* EXERCISE DETAILS *
Select and reproduce each line of the listing below that bears the string "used".

* SUPPLIED ENTRIES *

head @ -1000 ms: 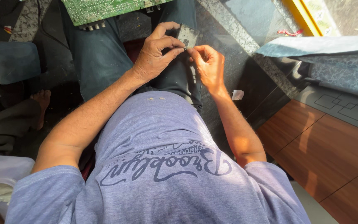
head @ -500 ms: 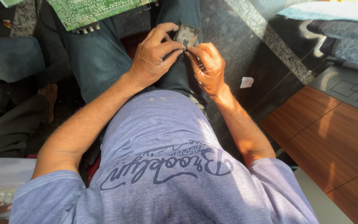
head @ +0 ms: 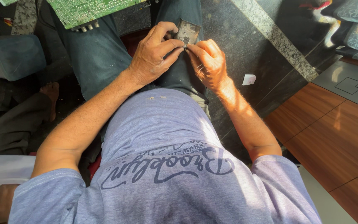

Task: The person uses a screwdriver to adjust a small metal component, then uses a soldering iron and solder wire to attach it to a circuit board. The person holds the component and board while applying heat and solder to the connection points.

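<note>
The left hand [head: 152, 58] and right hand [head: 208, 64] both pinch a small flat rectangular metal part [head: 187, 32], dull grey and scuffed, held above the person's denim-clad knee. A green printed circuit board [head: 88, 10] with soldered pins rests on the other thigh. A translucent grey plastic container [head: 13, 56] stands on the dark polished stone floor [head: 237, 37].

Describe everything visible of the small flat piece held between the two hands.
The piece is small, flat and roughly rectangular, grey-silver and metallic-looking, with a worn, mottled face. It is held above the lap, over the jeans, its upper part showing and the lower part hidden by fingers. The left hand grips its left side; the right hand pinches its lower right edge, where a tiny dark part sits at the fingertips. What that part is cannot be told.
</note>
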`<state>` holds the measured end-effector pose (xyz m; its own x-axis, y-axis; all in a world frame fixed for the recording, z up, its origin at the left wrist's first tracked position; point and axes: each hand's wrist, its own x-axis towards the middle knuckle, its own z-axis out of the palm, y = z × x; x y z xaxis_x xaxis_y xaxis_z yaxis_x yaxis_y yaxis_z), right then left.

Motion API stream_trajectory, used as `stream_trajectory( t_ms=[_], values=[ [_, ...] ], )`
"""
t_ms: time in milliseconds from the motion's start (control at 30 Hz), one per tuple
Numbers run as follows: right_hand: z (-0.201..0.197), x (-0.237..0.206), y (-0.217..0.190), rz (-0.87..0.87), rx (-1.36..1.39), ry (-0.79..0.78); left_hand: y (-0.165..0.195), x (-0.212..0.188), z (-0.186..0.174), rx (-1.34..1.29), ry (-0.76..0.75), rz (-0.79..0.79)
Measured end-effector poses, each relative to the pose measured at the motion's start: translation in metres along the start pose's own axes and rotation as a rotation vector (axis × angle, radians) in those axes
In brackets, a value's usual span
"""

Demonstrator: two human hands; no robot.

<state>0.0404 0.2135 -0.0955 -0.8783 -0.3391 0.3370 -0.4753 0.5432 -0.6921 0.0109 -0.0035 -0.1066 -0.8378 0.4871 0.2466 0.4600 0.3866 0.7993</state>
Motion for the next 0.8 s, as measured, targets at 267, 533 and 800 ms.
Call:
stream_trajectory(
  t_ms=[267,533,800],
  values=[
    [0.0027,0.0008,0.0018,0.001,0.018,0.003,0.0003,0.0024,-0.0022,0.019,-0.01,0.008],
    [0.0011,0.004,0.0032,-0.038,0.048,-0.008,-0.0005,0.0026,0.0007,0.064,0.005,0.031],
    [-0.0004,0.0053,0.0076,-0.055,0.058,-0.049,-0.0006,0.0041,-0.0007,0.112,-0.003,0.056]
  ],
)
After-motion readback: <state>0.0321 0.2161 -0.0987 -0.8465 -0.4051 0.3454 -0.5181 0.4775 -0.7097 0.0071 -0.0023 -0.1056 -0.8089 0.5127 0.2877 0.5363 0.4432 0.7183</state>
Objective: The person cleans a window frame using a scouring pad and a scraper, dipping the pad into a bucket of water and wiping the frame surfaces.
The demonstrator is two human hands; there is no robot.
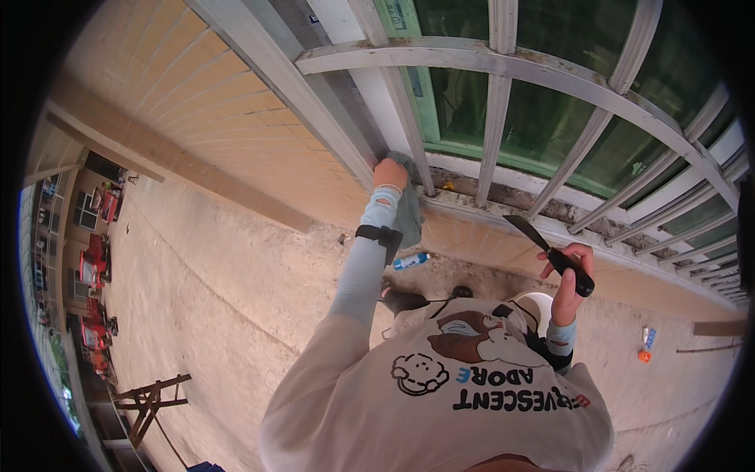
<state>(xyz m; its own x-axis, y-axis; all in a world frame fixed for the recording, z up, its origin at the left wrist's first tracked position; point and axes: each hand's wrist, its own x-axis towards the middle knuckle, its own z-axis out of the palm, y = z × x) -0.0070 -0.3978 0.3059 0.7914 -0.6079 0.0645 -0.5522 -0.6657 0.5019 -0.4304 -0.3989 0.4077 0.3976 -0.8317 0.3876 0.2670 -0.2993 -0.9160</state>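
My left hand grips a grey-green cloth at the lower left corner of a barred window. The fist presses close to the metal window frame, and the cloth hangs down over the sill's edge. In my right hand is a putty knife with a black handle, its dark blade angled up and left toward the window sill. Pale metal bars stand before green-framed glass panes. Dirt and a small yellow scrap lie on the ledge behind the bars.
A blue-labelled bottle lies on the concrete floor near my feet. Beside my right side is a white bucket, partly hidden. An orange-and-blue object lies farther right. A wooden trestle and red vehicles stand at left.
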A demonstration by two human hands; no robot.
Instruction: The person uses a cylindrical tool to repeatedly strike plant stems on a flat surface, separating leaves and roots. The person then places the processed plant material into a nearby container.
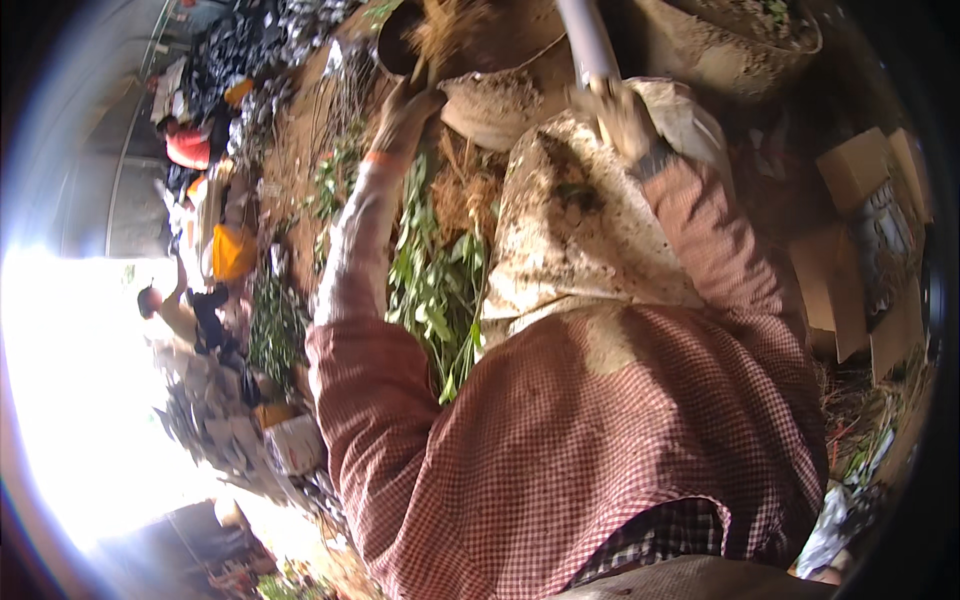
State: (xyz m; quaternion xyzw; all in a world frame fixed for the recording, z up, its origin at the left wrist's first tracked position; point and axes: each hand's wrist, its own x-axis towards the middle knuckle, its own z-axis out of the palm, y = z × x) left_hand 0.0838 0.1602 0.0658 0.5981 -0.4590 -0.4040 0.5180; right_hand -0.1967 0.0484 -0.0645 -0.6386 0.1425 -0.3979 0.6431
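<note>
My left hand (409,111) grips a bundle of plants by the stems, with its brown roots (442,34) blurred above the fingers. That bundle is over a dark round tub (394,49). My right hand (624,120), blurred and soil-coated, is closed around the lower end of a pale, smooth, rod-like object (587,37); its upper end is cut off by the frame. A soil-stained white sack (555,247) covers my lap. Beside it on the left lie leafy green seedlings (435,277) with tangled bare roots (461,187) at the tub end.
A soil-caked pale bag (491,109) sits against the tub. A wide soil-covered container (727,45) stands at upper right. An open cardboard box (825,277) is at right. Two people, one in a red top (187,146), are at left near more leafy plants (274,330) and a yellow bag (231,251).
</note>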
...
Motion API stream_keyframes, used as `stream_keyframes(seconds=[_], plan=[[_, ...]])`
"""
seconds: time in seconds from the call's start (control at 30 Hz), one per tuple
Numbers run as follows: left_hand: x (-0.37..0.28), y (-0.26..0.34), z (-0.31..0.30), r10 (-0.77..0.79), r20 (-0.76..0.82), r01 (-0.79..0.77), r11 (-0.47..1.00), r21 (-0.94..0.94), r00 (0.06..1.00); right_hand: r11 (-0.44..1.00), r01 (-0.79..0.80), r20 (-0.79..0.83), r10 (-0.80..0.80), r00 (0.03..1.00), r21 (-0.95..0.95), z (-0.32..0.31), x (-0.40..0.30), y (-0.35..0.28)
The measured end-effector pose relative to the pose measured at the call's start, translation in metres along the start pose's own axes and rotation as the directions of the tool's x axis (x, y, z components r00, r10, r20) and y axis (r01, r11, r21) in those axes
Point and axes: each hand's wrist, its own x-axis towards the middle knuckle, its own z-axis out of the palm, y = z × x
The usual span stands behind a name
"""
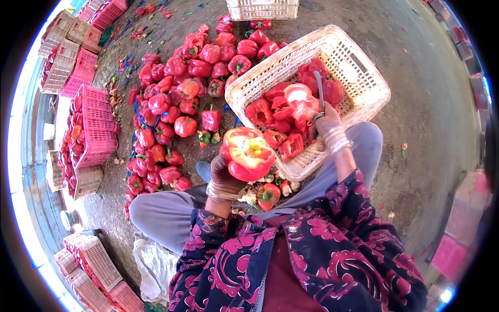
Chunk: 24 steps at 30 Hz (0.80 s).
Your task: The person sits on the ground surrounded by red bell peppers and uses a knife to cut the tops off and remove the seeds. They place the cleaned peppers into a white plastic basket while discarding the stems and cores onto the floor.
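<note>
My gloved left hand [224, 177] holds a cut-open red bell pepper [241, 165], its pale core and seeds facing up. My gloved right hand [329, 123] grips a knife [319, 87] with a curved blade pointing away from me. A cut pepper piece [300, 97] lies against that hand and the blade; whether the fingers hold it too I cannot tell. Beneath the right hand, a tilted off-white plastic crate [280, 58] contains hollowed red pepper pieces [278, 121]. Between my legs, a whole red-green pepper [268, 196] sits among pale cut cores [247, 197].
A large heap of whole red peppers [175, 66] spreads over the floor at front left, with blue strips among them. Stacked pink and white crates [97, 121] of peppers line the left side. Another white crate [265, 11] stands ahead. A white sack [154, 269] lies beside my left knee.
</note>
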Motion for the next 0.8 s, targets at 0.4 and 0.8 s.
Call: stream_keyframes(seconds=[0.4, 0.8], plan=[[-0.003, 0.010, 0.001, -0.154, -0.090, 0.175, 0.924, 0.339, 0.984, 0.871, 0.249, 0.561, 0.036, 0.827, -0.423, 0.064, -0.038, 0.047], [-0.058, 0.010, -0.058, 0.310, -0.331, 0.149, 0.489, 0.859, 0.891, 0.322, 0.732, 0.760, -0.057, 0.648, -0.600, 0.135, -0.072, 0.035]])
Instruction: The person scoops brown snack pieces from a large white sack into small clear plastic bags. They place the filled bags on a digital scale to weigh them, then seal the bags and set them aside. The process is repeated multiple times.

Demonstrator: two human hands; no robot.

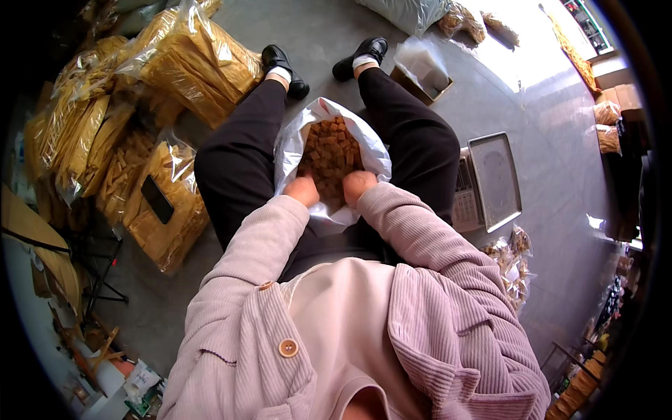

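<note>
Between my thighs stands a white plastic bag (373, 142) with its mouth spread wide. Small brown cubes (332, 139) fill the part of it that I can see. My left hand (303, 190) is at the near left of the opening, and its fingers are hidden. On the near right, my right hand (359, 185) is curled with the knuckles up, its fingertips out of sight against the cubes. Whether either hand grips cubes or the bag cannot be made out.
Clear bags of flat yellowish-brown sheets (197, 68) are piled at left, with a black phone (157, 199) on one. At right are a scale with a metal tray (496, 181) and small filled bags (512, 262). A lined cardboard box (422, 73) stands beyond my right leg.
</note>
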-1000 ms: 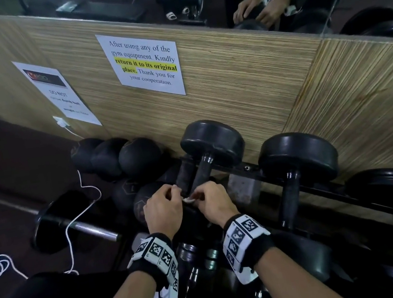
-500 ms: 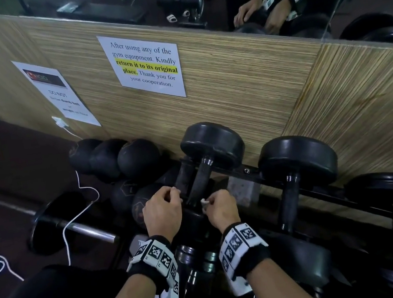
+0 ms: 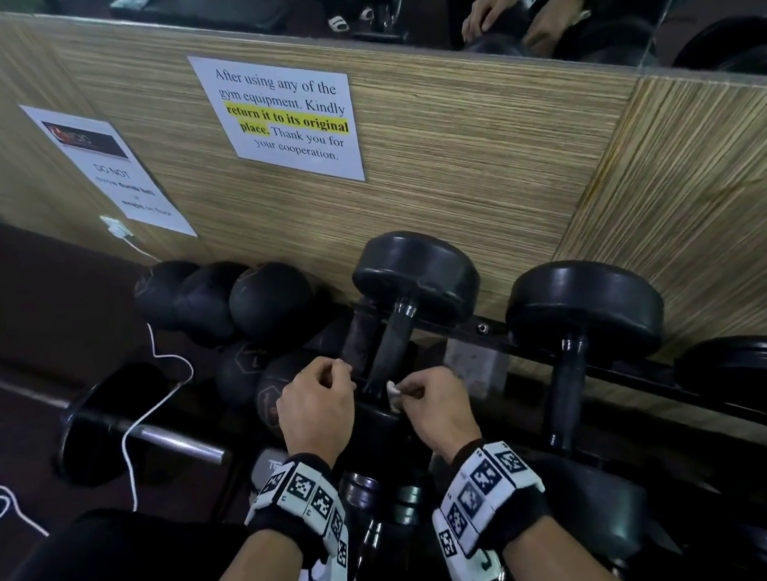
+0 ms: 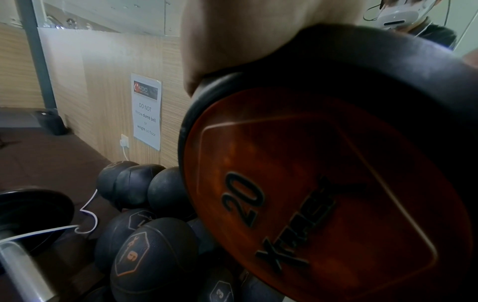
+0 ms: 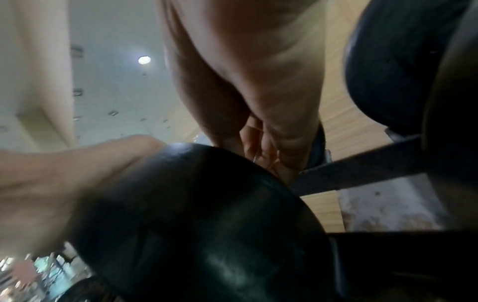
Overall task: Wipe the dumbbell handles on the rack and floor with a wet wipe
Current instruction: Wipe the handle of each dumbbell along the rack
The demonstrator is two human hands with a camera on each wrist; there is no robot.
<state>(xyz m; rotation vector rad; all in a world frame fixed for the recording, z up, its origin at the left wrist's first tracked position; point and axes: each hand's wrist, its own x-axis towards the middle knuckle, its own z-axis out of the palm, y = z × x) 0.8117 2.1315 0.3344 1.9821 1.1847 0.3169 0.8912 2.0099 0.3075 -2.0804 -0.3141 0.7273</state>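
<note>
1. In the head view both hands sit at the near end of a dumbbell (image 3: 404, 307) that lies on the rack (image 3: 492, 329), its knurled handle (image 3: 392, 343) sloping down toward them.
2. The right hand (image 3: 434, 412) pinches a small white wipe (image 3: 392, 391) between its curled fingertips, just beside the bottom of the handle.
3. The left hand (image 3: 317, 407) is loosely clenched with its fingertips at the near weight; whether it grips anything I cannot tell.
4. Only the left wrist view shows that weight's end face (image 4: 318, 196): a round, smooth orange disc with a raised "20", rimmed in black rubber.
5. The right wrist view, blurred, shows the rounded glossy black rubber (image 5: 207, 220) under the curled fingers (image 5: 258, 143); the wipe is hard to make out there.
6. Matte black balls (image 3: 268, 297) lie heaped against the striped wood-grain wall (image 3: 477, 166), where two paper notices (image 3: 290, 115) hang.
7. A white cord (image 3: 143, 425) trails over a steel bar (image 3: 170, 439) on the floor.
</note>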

* RESULT OF THIS EXERCISE *
Motion API stream_trajectory, used as `stream_trajectory( t_ms=[_], values=[ [_, ...] ], )`
Motion API stream_keyframes, used as `stream_keyframes(seconds=[_], plan=[[_, ...]])`

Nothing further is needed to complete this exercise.